I looked around to make sure Skip Skipperson or anyone else questionable wasn’t watching us, then I unlocked the security door and got everybody to the elevator. We were the only ones in there, so PMA told me how he lit into Angela about lying to him, not to mention me. She claimed she didn’t know about any of this Dark Sky business, just that Robbie was working for some private military organization and wanted her to make sure the General didn’t find out he was still alive. According to her, Robert just needed to talk to somebody, he thought he was losing his mind being so isolated and confined to that Montana base. For her part, she was worried about him staying there, but more worried about what would happen if he got out.

Jules had a hard time following the conversation.

We got back to my apartment. I got Jules a glass of ice water and put her in my bedroom with the TV tuned to HGTV. I had a hunch she’d be asleep in about three minutes. Then I came back out to the living room to talk to the kid.

The General wasn’t improving, he said. But he couldn’t stay in that house anymore, not with everything he knew, not with a mother who was complicit in this whole deception. He was wondering if he could crash with me for a few days. I told him he was welcome to use the queen bed in my office – but he should know I was being watched. I told him about Skip Skipperson and he knew enough to be as paranoid as me.

“Max, it’s like I said, we need to fucking do something about all this,” PMA said.

“Why don’t you write a letter to the Times?” I asked, shutting down the discussion.

A little later, as the kid and I were watching the bombastic hysteria over the approach of Hurricane Mel, Jules came out wearing my bathrobe and texting with her phone. My phone buzzed and I read her message as she pointed to PMA.

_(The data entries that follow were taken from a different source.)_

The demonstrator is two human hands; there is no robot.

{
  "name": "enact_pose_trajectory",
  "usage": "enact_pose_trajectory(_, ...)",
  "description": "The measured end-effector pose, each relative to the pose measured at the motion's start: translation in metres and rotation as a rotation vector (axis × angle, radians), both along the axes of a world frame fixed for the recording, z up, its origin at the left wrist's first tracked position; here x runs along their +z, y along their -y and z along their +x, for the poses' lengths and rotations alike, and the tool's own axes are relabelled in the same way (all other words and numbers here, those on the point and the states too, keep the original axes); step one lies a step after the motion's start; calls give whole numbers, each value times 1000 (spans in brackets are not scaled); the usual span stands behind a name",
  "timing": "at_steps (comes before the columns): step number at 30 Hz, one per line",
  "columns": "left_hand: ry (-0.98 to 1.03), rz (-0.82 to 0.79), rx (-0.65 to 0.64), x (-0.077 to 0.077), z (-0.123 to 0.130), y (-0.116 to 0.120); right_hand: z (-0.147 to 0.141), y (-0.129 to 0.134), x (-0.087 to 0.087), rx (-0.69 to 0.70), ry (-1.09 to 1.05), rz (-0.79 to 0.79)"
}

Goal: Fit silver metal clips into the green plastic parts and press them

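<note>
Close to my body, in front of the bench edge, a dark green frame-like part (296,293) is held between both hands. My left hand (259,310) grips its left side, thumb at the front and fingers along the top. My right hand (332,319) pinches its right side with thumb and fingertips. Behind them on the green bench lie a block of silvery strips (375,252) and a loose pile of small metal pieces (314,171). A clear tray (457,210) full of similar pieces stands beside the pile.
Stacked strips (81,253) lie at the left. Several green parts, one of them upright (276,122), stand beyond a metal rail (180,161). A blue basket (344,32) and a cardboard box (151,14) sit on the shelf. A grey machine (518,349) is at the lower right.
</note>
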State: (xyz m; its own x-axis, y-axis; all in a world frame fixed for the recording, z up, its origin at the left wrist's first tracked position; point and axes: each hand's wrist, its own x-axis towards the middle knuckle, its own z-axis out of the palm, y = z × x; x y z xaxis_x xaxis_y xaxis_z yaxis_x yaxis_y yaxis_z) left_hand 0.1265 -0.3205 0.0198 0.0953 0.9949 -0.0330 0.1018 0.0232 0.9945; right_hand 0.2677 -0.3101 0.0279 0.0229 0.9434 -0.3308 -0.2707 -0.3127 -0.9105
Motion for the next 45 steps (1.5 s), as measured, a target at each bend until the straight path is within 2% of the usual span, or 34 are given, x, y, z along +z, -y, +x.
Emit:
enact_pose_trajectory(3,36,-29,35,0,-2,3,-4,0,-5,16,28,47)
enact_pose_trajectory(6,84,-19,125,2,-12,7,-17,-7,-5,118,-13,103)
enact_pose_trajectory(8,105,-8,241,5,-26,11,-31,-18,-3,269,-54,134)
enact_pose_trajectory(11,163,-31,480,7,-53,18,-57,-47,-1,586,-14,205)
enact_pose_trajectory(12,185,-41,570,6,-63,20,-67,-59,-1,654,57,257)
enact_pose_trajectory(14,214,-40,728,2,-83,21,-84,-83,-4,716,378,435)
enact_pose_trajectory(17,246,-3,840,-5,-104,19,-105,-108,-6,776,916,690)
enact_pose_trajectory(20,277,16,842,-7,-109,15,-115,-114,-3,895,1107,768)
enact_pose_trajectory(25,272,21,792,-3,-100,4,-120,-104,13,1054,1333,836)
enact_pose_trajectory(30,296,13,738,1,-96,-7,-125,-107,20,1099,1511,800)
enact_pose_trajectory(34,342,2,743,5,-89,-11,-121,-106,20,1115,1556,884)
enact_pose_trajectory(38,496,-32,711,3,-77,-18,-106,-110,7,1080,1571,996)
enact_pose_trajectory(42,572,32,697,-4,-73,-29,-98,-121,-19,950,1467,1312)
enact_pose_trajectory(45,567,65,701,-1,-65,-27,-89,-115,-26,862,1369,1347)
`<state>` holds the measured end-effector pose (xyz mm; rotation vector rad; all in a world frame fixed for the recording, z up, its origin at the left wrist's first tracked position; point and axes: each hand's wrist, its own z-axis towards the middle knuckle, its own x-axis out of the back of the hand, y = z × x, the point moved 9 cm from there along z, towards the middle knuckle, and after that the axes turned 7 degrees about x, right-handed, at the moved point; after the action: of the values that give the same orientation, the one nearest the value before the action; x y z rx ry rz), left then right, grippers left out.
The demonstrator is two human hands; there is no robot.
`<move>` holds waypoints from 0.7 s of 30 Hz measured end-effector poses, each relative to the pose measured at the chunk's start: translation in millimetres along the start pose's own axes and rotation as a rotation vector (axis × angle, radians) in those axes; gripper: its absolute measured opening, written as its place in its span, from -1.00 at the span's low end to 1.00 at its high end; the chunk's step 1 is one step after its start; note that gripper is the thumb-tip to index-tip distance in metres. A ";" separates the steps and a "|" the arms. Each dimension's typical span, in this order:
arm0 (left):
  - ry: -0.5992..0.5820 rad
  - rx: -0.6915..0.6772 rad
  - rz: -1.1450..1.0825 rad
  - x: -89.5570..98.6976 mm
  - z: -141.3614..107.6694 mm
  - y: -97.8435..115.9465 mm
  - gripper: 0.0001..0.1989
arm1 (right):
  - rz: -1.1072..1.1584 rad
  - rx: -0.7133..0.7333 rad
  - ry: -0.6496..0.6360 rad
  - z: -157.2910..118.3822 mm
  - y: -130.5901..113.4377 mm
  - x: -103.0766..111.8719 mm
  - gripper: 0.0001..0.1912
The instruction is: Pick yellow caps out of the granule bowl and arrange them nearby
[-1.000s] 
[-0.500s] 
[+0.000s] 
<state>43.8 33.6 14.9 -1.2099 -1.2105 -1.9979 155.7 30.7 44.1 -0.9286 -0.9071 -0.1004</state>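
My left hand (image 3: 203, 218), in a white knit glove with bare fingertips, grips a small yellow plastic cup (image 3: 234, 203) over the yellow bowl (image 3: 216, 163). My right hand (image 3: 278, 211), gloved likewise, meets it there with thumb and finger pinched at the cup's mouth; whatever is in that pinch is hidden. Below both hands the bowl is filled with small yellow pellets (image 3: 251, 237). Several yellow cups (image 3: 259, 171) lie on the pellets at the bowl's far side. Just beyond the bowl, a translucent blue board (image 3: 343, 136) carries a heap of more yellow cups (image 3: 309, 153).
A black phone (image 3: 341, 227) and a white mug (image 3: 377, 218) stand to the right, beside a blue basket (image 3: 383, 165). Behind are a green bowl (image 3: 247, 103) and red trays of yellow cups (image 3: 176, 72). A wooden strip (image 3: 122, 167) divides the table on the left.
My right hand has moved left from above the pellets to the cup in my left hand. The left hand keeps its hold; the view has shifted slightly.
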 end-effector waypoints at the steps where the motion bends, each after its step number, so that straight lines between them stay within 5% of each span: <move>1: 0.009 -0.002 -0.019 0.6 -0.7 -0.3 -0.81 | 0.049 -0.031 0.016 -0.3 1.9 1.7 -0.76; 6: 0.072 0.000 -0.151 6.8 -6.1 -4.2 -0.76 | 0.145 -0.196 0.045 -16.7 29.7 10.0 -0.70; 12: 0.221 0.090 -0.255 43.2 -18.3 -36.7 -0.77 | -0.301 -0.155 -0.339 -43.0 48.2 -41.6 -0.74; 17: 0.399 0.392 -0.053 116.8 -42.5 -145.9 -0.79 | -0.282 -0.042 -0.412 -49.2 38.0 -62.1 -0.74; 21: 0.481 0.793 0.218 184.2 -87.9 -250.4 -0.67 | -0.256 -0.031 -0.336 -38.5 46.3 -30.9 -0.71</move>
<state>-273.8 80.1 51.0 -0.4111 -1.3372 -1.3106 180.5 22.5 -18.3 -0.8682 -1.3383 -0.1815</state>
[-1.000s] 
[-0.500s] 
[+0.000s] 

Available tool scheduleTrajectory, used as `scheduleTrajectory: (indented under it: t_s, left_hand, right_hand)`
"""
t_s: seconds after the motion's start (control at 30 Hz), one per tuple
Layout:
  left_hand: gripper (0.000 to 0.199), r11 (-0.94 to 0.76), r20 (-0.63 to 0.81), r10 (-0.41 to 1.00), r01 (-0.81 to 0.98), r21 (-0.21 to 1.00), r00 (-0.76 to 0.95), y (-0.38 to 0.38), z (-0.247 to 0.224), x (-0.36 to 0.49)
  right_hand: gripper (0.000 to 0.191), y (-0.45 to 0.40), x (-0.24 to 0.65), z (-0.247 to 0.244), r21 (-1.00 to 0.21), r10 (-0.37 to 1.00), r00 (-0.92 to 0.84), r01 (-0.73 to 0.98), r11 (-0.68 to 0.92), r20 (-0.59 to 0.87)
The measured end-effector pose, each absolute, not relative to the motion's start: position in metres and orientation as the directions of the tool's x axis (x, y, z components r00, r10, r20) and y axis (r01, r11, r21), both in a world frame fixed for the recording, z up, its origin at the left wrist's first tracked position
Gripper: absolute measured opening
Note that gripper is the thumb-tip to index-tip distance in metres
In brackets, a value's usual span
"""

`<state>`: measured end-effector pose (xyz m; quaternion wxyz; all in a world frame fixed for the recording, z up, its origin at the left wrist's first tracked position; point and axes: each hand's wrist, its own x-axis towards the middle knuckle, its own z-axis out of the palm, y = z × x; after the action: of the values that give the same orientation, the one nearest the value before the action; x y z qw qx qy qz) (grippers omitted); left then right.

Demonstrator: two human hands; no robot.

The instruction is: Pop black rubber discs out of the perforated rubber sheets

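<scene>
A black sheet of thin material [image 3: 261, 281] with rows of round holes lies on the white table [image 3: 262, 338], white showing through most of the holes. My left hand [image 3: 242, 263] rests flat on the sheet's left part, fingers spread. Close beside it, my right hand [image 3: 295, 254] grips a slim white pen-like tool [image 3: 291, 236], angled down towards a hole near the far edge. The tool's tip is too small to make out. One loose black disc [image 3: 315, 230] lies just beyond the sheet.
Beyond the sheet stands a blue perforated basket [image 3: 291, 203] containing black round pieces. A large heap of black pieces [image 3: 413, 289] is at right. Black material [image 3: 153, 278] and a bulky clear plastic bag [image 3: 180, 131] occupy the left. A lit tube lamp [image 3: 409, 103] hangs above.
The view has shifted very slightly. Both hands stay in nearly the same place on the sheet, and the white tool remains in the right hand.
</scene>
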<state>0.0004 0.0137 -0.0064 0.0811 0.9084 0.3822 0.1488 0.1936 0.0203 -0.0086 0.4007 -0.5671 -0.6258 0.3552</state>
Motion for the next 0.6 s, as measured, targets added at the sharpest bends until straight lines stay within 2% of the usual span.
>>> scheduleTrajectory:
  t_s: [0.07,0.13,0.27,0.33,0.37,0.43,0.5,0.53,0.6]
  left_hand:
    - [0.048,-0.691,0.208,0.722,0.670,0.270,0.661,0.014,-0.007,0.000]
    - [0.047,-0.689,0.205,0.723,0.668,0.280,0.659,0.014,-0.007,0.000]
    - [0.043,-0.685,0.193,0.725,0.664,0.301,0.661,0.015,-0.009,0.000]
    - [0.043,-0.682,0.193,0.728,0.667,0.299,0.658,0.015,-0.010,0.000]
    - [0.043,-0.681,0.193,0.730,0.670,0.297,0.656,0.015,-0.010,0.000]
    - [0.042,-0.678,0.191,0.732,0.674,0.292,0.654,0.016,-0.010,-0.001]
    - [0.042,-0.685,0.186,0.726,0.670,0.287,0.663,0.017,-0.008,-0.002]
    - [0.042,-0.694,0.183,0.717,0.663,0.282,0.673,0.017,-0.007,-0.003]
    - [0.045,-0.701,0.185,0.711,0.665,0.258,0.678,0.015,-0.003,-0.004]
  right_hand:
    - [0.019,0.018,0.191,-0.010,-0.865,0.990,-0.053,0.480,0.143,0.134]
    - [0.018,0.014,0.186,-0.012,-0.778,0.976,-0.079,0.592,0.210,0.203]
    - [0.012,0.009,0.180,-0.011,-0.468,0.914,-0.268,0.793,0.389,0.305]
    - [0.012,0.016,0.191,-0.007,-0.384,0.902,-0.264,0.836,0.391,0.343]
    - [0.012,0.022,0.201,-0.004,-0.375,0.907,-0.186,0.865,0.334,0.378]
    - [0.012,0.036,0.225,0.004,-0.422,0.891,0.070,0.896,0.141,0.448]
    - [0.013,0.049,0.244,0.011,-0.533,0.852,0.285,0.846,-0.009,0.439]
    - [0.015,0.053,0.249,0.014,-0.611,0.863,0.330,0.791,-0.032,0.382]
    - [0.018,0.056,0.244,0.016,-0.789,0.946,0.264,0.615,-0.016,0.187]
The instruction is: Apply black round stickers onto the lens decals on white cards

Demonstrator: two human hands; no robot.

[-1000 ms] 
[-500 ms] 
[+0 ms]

HE’S CUTE – CAN WE KEEP HIM?

“I still haven’t agreed to the dog,” I answered. She sat down next to me on the couch and kept the text talk going.

             
WHO IS HE

“He’s the grandson of General Donald Davidson.”

Her eyes went wide open.

“Yes, THE General Donald Davidson. His uncle, who’s supposed to be dead, is actually alive in Montana with half a face. It’s pretty fucked up.”

PMA turned to Jules. “Max is a good guy,” the kid said, warming the cockles of my heart. “He got us through a lot. You’re lucky you have a guy like this.”

             
NOW WE FUCKING HAVE TO KEEP HIM

I shook my head. She texted again.

MAX CAN YOU FUCK ME NOW IT’S BEEN DRY DOWN THERE FOR TOO GODDAM LONG

That message wasn’t for the family, so I didn’t read it out loud. I just got up, excused myself and escorted Jules to the master bedroom. After she did that thing she did with her vagina and I laid there enjoying the memory, she motioned excitedly to my ancient clock-radio and I didn’t know why.

“What, it’s ten after seven, that why you’re pointing? What, you want to get some dinner in here?”

She shook her head and grabbed her purse from the chair next to her side of the bed. And she pulled out a CD with no label.

“You want me to play that?” I asked. Then I remembered – oh yeah, that ancient clock-radio had a CD player built into the top. I put the disc in and waited to see if the thing still worked.

A beautiful voice began singing
Moonlight in Vermont.
I listened for a minute or two.

Then I looked at her questioningly.

She nodded and pointed to herself.

I couldn’t believe it. “That’s you? Holy shit, really?”

She nodded vigorously. I was starting to think I had just fucked Marcel Marceau, because she was becoming a very talented mime.

“I didn’t even know you had a CD of yourself. How come you never played it for me before?”

She shrugged and looked a little embarrassed. Julie Nelson, shy? A new one.